◆ PROBLEM ◆
Repeat the full listing below verbatim and keep the images out.

◆ DATA ◆
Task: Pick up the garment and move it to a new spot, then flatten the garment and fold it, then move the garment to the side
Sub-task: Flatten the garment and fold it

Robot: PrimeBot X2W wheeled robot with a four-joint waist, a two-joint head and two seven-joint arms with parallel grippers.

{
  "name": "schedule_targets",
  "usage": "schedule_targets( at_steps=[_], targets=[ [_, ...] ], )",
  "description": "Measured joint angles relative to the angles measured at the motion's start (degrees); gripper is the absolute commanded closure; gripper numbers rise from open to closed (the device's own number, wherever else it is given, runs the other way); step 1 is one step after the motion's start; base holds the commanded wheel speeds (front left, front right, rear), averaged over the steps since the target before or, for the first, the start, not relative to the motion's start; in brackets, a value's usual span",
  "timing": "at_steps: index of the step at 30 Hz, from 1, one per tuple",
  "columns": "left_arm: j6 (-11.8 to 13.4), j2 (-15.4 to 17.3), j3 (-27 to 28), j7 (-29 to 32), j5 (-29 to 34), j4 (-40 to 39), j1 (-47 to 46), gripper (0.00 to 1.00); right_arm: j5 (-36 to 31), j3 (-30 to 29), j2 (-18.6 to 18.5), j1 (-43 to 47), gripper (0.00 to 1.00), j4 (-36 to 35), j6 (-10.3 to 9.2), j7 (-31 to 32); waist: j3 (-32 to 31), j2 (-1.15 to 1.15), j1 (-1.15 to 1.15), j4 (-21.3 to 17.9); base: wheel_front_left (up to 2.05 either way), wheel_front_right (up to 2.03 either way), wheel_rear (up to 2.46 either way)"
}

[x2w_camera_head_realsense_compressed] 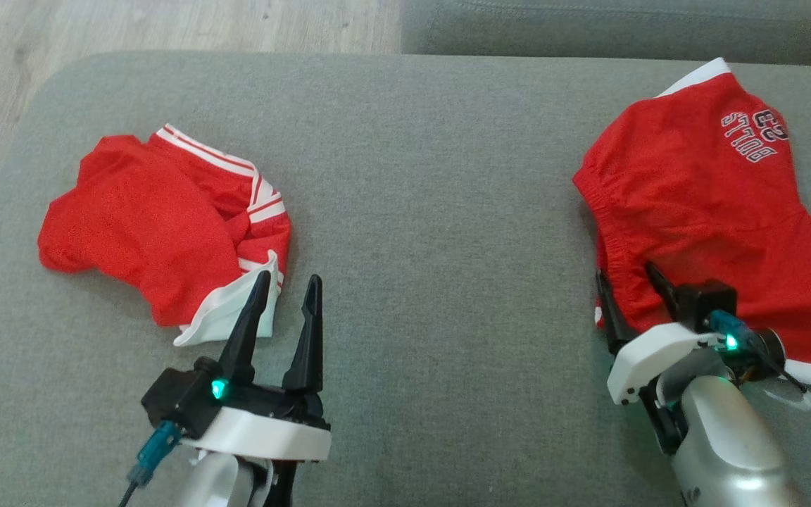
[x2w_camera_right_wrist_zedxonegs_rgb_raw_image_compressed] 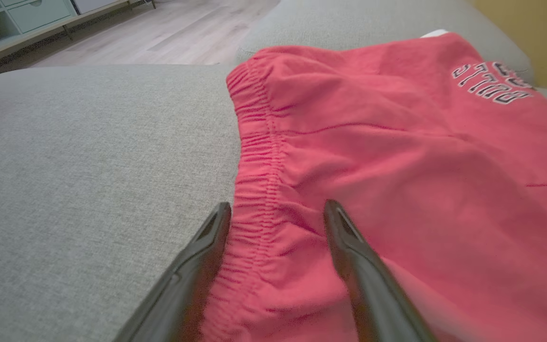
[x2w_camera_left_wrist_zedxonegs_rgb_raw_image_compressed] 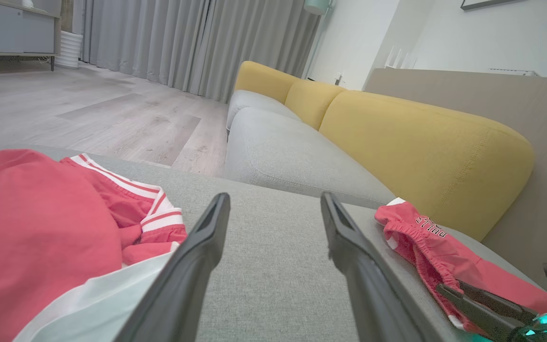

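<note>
- Right hand [x2w_camera_head_realsense_compressed: 624, 271], released, straddles the elastic waistband [x2w_camera_right_wrist_zedxonegs_rgb_raw_image_compressed: 254, 166] of the red shorts [x2w_camera_head_realsense_compressed: 694, 204], lying at the grey cushion's [x2w_camera_head_realsense_compressed: 434, 211] right side.
- Left hand [x2w_camera_head_realsense_compressed: 288, 277], released, sits beside a crumpled red striped garment [x2w_camera_head_realsense_compressed: 145, 232].
- Shorts look light and limp; the gathered waistband seems the firmest hold.

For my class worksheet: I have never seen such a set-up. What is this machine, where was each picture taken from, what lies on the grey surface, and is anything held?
It is a two-armed robot. One picture looks down from a camera on its head; the other two come from cameras on its left and right wrists, looking along each gripper's two dark fingers. On the grey cushion lie a crumpled striped garment and red shorts with lettering. The left gripper stands open by the crumpled garment's white edge. The right gripper stands open astride the shorts' elastic waistband. Nothing is held.
</note>
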Motion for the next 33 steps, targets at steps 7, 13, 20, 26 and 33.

◆ REPLY TO THE EXERCISE ◆
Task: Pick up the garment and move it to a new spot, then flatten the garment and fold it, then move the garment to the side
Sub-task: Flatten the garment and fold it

Robot: PrimeBot X2W wheeled robot with a four-joint waist, a two-joint head and two seven-joint arms with parallel grippers.

{
  "name": "schedule_targets",
  "usage": "schedule_targets( at_steps=[_], targets=[ [_, ...] ], )",
  "description": "Measured joint angles relative to the angles measured at the motion's start (degrees); gripper is the absolute commanded closure; gripper numbers rise from open to closed (the device's own number, wherever else it is given, runs the other way); step 1 is one step after the motion's start; base holds the commanded wheel speeds (front left, front right, rear), averaged over the steps since the target before or, for the first, the start, not relative to the motion's start; in brackets, a value's usual span",
  "timing": "at_steps: index of the step at 30 Hz, from 1, one per tuple",
  "columns": "left_arm: j6 (-11.8 to 13.4), j2 (-15.4 to 17.3), j3 (-27 to 28), j7 (-29 to 32), j5 (-29 to 34), j4 (-40 to 39), j1 (-47 to 46), gripper (0.00 to 1.00); right_arm: j5 (-36 to 31), j3 (-30 to 29), j2 (-18.6 to 18.5), j1 (-43 to 47), gripper (0.00 to 1.00), j4 (-36 to 35), j6 (-10.3 to 9.2), j7 (-31 to 32); waist: j3 (-32 to 31), j2 (-1.15 to 1.15), j1 (-1.15 to 1.15), j4 (-21.3 to 17.9); base: wheel_front_left (up to 2.05 either way), wheel_front_right (up to 2.03 either way), wheel_rear (up to 2.46 either way)"
}

[x2w_camera_head_realsense_compressed] 
[x2w_camera_right_wrist_zedxonegs_rgb_raw_image_compressed] 
[x2w_camera_left_wrist_zedxonegs_rgb_raw_image_compressed] 

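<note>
- Right hand [x2w_camera_head_realsense_compressed: 624, 271], released, straddles the elastic waistband [x2w_camera_right_wrist_zedxonegs_rgb_raw_image_compressed: 254, 166] of the red shorts [x2w_camera_head_realsense_compressed: 694, 204], lying at the grey cushion's [x2w_camera_head_realsense_compressed: 434, 211] right side.
- Left hand [x2w_camera_head_realsense_compressed: 288, 277], released, sits beside a crumpled red striped garment [x2w_camera_head_realsense_compressed: 145, 232].
- Shorts look light and limp; the gathered waistband seems the firmest hold.

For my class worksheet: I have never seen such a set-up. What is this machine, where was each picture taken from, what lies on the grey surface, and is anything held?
It is a two-armed robot. One picture looks down from a camera on its head; the other two come from cameras on its left and right wrists, looking along each gripper's two dark fingers. On the grey cushion lie a crumpled striped garment and red shorts with lettering. The left gripper stands open by the crumpled garment's white edge. The right gripper stands open astride the shorts' elastic waistband. Nothing is held.
</note>
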Motion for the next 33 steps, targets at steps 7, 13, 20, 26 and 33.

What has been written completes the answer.